Se anotan a una maratón y ella la completa sin dificultad. Se sorprende a sí misma. Él la sorprende besándola efusivamente en la línea de llegada. La mira con pupilas cargadas de orgullo. Eso cree. En realidad, es admiración. «Te invito a comer», dice él. Ella preferiría que la invite a la ducha.

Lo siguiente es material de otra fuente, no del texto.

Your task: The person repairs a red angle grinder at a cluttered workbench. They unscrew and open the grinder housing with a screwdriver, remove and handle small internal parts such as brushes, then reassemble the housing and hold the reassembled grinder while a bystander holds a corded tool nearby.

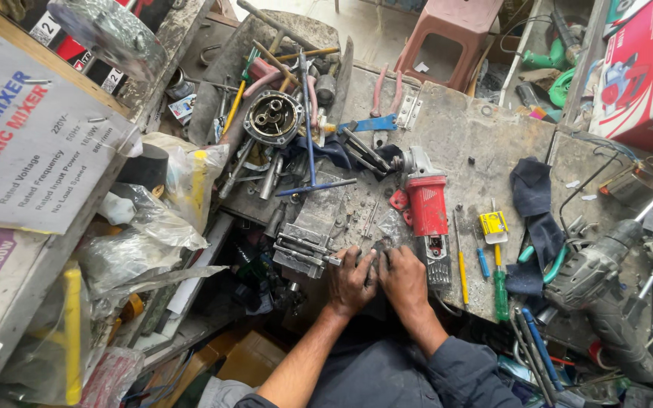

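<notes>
My left hand (351, 281) and my right hand (403, 278) are side by side at the near edge of a dirty workbench (485, 136). Both have their fingers curled over a small dark part (377, 250) held between them; its shape is hidden by the fingers. Just right of my right hand lies a red angle grinder (425, 208), its open end toward me. A metal bench vise (305, 243) sits just left of my left hand.
A round gear housing (271, 117) and several wrenches and pliers lie at the back left. A blue T-handle wrench (311, 136), screwdrivers (499, 281), a dark rag (534, 219), a grey rotary hammer (606, 261), cartons (24, 143) at left, a pink stool (447, 34).
</notes>
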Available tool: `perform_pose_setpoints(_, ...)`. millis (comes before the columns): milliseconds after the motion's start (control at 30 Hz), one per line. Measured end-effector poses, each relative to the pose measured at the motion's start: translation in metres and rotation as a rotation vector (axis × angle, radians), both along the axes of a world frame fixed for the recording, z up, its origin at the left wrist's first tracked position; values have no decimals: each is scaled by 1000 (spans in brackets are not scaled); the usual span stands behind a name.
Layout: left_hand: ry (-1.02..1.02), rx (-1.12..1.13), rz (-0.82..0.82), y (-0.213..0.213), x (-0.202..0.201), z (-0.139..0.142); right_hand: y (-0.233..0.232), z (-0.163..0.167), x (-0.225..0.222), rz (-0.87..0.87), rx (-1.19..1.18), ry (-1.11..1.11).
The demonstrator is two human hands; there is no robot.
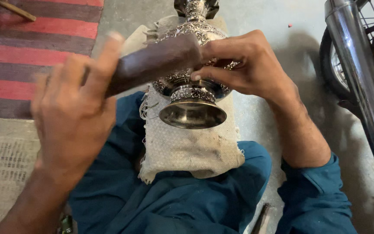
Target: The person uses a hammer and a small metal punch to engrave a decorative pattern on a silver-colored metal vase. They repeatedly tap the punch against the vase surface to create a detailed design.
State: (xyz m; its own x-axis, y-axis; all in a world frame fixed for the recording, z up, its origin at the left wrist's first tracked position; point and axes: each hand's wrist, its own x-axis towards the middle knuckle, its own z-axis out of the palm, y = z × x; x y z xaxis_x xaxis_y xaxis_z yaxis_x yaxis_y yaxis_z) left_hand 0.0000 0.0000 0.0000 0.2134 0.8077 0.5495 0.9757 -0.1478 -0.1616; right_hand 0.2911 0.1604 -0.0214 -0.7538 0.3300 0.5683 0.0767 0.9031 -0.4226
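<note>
An engraved silver-coloured metal vase (192, 91) lies on its side on a beige woven cloth (187, 149) over my lap, its round foot toward me. My left hand (72, 110) is blurred and grips the near end of a dark wooden mallet (152, 63), whose other end rests against the vase's body. My right hand (245, 65) clasps the vase's right side, thumb and fingers pinched at the body near the mallet's head. What the right fingertips pinch is hidden.
A red and dark striped rug (31, 39) lies at the upper left, a pale woven mat (3, 173) at the lower left. A motorcycle wheel and chrome exhaust pipe (360, 82) stand at the right. My legs in teal trousers (169, 203) fill the bottom.
</note>
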Motion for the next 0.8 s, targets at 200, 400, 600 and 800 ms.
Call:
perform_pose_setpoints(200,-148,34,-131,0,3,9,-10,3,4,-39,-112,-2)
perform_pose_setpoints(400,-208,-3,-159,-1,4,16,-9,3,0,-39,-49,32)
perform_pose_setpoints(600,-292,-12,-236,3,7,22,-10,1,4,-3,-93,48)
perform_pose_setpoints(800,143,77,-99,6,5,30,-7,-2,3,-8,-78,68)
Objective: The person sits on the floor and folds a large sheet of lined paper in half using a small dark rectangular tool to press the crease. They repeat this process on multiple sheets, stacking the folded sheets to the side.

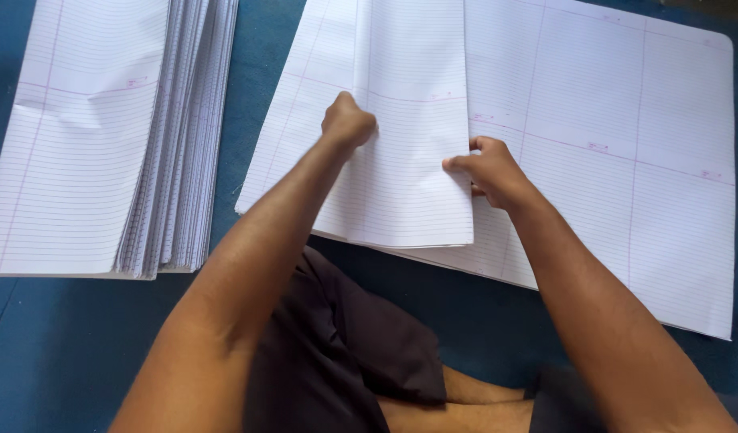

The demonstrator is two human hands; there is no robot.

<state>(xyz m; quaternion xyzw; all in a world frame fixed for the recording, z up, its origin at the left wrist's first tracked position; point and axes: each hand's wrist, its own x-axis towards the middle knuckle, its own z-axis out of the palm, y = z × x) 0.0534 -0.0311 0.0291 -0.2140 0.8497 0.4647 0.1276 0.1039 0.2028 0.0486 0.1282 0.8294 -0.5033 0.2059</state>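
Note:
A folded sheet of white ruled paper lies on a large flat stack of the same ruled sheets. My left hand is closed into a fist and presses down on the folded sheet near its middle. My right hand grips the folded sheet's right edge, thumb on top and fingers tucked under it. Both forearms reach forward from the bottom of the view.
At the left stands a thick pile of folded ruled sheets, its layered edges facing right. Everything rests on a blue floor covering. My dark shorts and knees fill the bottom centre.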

Él conduce en silencio, contento y cansado. Ella deja caer su mano izquierda sobre la derecha de él. Se quedan así mientras él opera la palanca de cambios. «¿Cómo hacen para entrenar a la mañana tan temprano? Nunca entendí», pregunta ella en un semáforo. Acaban de pasar por la cuadra del gimnasio. «Ponemos el despertador más temprano», dice él, desentendido. Los bordes de la grieta brillan, delimitándola. Ella insiste. «Dale, ¿cuál es el secreto? ¿Droga?». Él no entiende el chiste. La mira extrañado. «Ni se te ocurra probar esas porquerías. Eso le hace re mal al cuerpo», la sermonea totalmente en serio. Ella casi puede oír la pared reconstruirse. Se aferra desesperada al hueco. Enciende la radio. Está sintonizada en la misma estación en la que ella ganó el sorteo del gimnasio varios meses atrás. Decide que se trata de una buena señal. Suena el estribillo de Sucker de los Jonas Brothers. Ella canta distraída con el codo apoyado en la ventanilla. «¿Qué dice la letra?», pregunta él. Ella detesta que la hagan traducir en tiempo real. Nunca encuentra suficientemente rápido las palabras. «Estás haciendo que mi típico yo rompa mis típicas reglas», traduce. Él asiente despacio, asimilando. «En inglés todo suena mejor», concluye. «Posta», responde ella. Si realmente está de acuerdo o no, no importa.